WORK TO BE COMPLETED ::
Go through the material below and count the lines containing the word "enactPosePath". Give that number by itself.

INFORMATION SUPPLIED ::
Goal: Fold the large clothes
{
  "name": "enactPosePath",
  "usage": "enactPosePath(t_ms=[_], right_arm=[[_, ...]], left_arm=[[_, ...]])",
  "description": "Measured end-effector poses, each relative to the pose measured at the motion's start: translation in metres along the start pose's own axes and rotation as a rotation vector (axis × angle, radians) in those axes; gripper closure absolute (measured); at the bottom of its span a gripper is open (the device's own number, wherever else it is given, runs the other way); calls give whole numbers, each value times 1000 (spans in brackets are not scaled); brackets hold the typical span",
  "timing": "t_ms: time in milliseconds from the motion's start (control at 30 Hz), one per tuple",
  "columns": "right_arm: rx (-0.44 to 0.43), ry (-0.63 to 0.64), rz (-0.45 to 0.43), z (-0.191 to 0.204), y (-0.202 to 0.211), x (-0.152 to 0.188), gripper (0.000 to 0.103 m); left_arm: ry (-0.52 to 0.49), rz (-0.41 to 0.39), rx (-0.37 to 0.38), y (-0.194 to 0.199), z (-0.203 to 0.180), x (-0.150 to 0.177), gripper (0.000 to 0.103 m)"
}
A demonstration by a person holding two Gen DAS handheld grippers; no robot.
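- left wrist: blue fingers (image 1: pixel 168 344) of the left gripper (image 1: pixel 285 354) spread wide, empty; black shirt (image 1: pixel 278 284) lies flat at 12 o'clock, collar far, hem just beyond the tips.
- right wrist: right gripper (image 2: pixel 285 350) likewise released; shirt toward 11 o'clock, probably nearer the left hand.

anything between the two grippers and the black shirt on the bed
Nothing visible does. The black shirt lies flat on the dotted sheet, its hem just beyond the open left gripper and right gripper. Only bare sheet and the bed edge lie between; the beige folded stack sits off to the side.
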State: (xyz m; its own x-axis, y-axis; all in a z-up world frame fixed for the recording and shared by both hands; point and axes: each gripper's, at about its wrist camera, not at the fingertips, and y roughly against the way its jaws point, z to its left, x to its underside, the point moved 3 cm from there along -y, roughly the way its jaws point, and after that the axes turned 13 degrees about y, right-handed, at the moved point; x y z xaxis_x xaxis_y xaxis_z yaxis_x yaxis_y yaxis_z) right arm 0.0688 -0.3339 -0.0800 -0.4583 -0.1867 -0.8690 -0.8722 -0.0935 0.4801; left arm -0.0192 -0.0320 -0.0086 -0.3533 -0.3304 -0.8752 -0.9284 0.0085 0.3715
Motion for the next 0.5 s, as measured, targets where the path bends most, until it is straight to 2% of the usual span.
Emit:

SOLUTION FOR THIS TASK ::
2